Grandma would not be in our house more than twenty-four hours before she would despatch a small boy to the drug store to procure a copy of "Ayer's Almanack", for she could not live comfortably without knowing all about the moon's changes. Her Irish faith in the infallibility of moon lore was unshakable. Corn had to be planted and sucking calves weaned at the right time of the moon. Furthermore one's activities could be better planned if one knew what the weather was going to be like. The last three days of the old moon governed the first three days of the new.
The position of the moon in the sky was also a sure indication of coming weather. I remember accompanying an older member of our family one evening to call on another Irish neighbour. "There's a wet moon", this friend remarked. "It is tipped so it can't hold water". Arrived home we found Grandma also moon studying. "That's a dry moon", she pronounced. "The Indian can hang his powder horn on its lower tip"
Grandma was a great believer in home remedies, which was fortunate in those days when country doctors were few and horse and buggy transportation inadequate. Every spring we had to take a tonic whether we needed it or not. We children were sent out to dig burdock and other roots, the juice of which, after boiling became important ingredients of a bitter brew.
Several bottles of the stuff were stored to last through the spring rejuvenation period. A mixture of sulphur and molasses was an effective alternative to the bitters. Grandma prescribed specific remedies for many maladies.
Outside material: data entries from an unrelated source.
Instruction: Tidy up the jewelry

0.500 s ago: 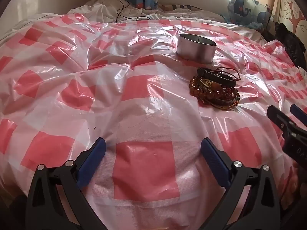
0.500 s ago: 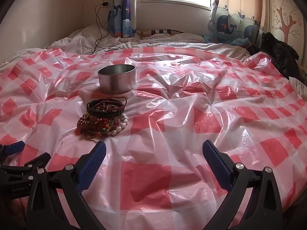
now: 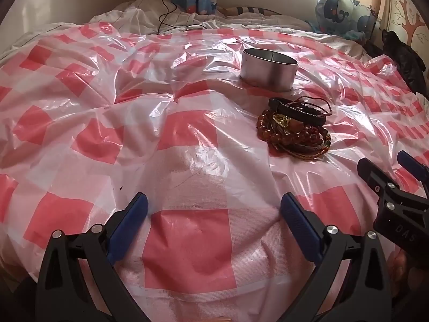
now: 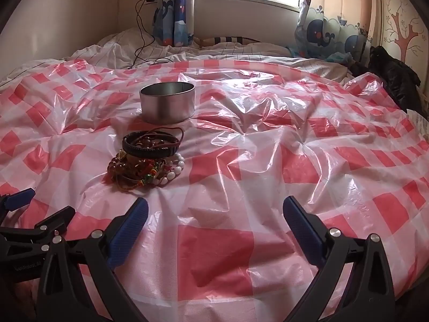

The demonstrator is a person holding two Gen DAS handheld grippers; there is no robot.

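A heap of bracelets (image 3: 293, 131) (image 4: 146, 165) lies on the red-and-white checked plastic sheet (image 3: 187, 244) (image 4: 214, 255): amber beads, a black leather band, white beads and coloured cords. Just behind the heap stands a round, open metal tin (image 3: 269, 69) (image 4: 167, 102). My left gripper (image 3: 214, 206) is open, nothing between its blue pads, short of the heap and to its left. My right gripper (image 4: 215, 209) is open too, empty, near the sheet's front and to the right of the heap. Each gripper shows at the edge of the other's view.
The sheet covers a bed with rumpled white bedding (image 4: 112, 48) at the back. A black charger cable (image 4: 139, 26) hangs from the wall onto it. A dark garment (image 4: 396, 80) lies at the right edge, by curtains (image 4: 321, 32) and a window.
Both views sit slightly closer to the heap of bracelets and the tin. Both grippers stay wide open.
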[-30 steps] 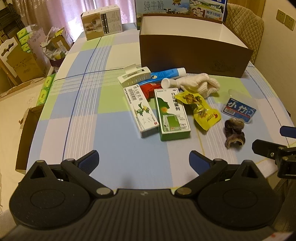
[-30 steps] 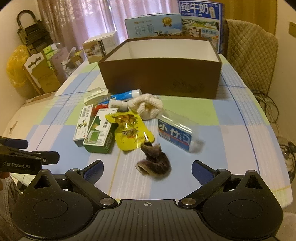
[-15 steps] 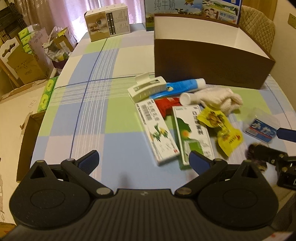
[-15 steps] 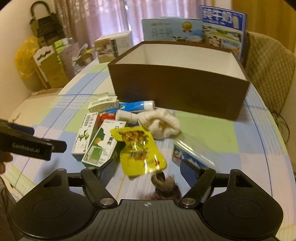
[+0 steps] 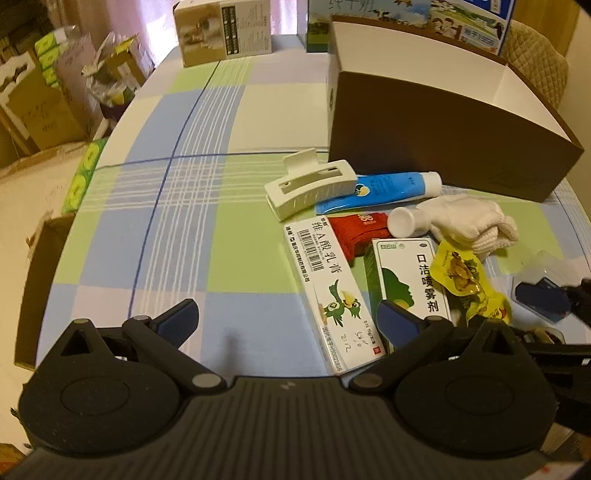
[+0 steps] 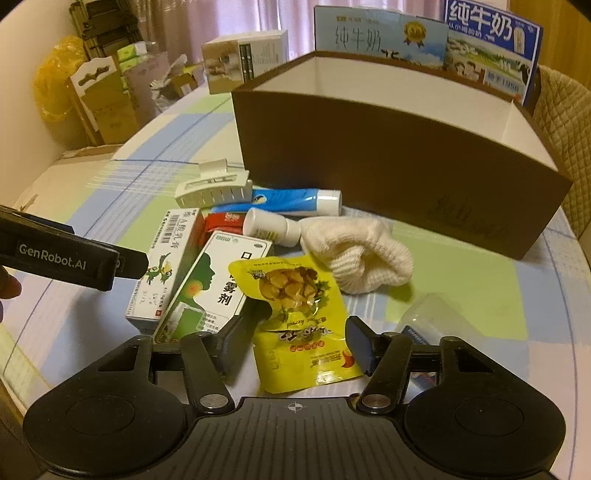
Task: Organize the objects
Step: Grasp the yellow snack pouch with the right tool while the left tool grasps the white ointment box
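A pile lies in front of the open brown box [image 5: 443, 140] [image 6: 369, 166]. In it are a white hair clip [image 5: 310, 184], a blue tube [image 5: 384, 186], a white bottle [image 6: 269, 225], a white glove [image 6: 362, 258], a white ointment box [image 5: 328, 280], a green spray box [image 5: 410, 280] and a yellow snack pouch [image 6: 299, 310]. My left gripper [image 5: 288, 319] is open low over the table, its right finger beside the ointment box. My right gripper [image 6: 304, 326] is open, its narrowed jaws straddling the yellow pouch's lower half. The dark curled object is hidden beneath it.
A clear packet with a blue label [image 6: 436, 317] lies right of the pouch, and a red sachet [image 5: 358, 229] sits under the bottle. Milk cartons [image 6: 487, 40] and a beige carton [image 5: 221, 29] stand at the back. The table's edge curves off on the left, with cardboard boxes [image 5: 44, 110] on the floor beyond.
Both grippers have moved forward and down toward the pile. The right jaws have narrowed and now flank the yellow pouch, and the dark object has dropped out of sight.
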### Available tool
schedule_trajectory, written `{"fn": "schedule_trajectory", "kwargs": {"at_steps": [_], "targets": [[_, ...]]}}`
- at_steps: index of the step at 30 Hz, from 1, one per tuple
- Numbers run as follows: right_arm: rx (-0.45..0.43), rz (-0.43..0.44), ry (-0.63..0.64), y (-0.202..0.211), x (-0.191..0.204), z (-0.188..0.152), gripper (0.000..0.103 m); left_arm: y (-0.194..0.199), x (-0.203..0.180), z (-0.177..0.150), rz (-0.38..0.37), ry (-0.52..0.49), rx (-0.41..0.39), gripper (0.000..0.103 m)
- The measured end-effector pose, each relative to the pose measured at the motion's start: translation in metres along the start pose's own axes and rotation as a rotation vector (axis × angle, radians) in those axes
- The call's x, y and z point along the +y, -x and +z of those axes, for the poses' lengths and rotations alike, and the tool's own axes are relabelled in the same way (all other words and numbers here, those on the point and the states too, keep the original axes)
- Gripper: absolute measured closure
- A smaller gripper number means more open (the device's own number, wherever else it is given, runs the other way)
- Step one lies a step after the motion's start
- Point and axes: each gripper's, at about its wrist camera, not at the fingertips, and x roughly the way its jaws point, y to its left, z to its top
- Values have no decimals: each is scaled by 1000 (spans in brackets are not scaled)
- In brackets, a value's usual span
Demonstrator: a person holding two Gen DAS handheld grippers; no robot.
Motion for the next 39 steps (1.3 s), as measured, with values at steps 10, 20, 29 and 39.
{"fn": "schedule_trajectory", "kwargs": {"at_steps": [10, 20, 29, 39], "targets": [[32, -82, -1, -25, 8, 3, 52, -11, 5, 1, -4, 35, 6, 1], [-3, -136, 60, -39, 16, 3, 73, -24, -2, 2, -4, 25, 23, 1], [-41, -28, 0, -22, 5, 5, 74, -34, -3, 6, 16, 41, 30, 7], [-31, 63, -93, -16, -9, 7, 75, -50, -10, 13, 17, 49, 46, 18]]}}
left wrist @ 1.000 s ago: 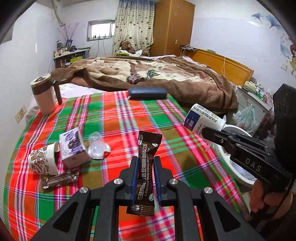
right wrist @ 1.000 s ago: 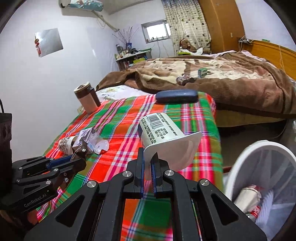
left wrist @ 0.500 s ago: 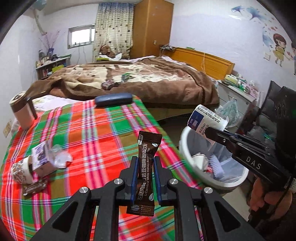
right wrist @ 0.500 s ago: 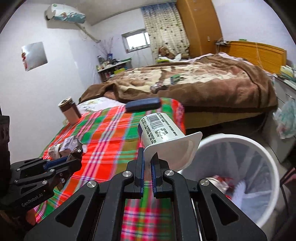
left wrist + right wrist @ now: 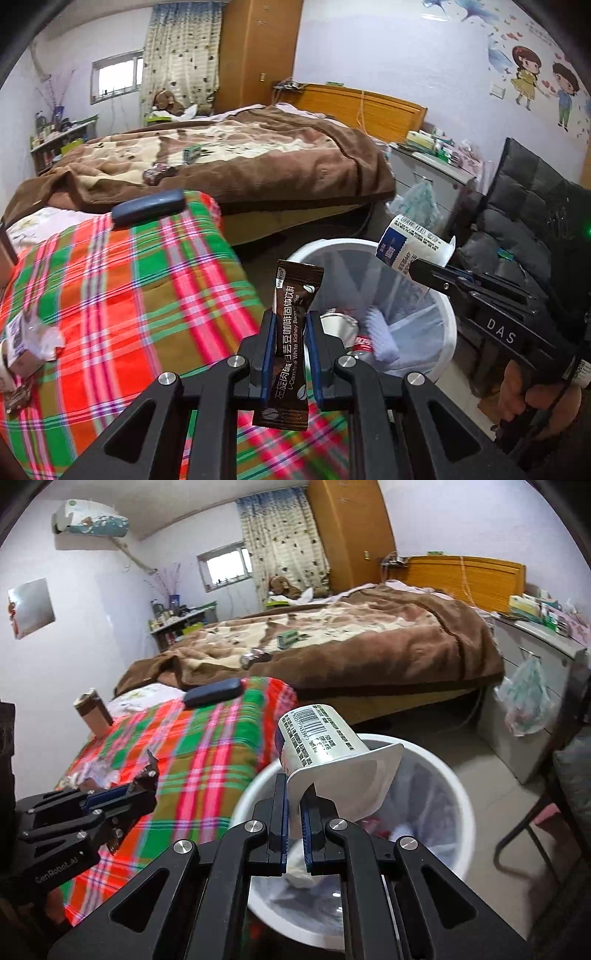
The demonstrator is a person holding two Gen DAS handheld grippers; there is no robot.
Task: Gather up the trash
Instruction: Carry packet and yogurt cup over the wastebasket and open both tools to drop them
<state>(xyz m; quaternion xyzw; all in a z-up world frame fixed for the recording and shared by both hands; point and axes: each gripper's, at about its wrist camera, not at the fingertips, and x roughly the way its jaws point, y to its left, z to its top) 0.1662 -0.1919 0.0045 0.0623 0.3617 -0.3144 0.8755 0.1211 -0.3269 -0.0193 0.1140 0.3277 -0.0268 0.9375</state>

Goose oil was indispensable for chest colds, while a tea made by steeping sumack bark cured quinsy, and a black currant drink alleviated sore throats. A poultice of salt pork checked infections caused by stepping on rusty nails. There is an old tradition in our family to the effect that after two of my older brothers had died within three days of each other during a scarlet fever epidemic, Grandma succeeded in saving my life. In belated gratitude I am pleased to pay this tribute to her memory.
She was one who lived by the code of service and integrity which marked so many of our sturdy pioneers. I can recall but two instances when she was thought to have fallen from grace. One hot summer weekend when she feared that her cream would spoil she decided to churn on Sunday. In putting her dog on the power treadmill she badly injured a hand. She took this accident as a just punishment for breaking the Sabbath.
The other incident occurred when Pastor Horner was holding an evangelistic meeting in the old Quaker Hall, which led to the organization of a Hornerite - later Holiness Movement group in Athens. There were reports of noisy goings-on at those meetings and Grandma and a dear old lady friend decided to go and see for themselves what was really happening.
They returned home in a subdued mood and were rather uncommunicative. Eventually they confessed that they had disgraced themselves at the meeting. Accustomed as they were to sedate, reverent behaviour in the House of God they were intrigued with the unrestrained shouts and the hysterical utterances of worshippers under the spell of religious fervour, and they LAUGHED OUT in Church! They feared that they had committed the unpardonable sin.
Grandma spent her last visitation in our home. There in the bosom of family and comforted by professional nursing care she slipped quietly away. As the horse drawn funeral cortege moved along Main Street on its way to Christ Church our child eye noted the figure of the village inebriate, Jack Ball, supporting himself with an arm wrapped around a hitching post, and his free hand respectfully doffing his cap in respect for the departed.
Those were the days when the shop window blinds were drawn and all traffic halted when funerals passed. "In this life there will always be meetings and partings", our new Rector reminded us. We children felt the parting with Grandma deeply. We were going to miss her truly grandmotherly presence. She was a Grandma at the end of a pioneer era.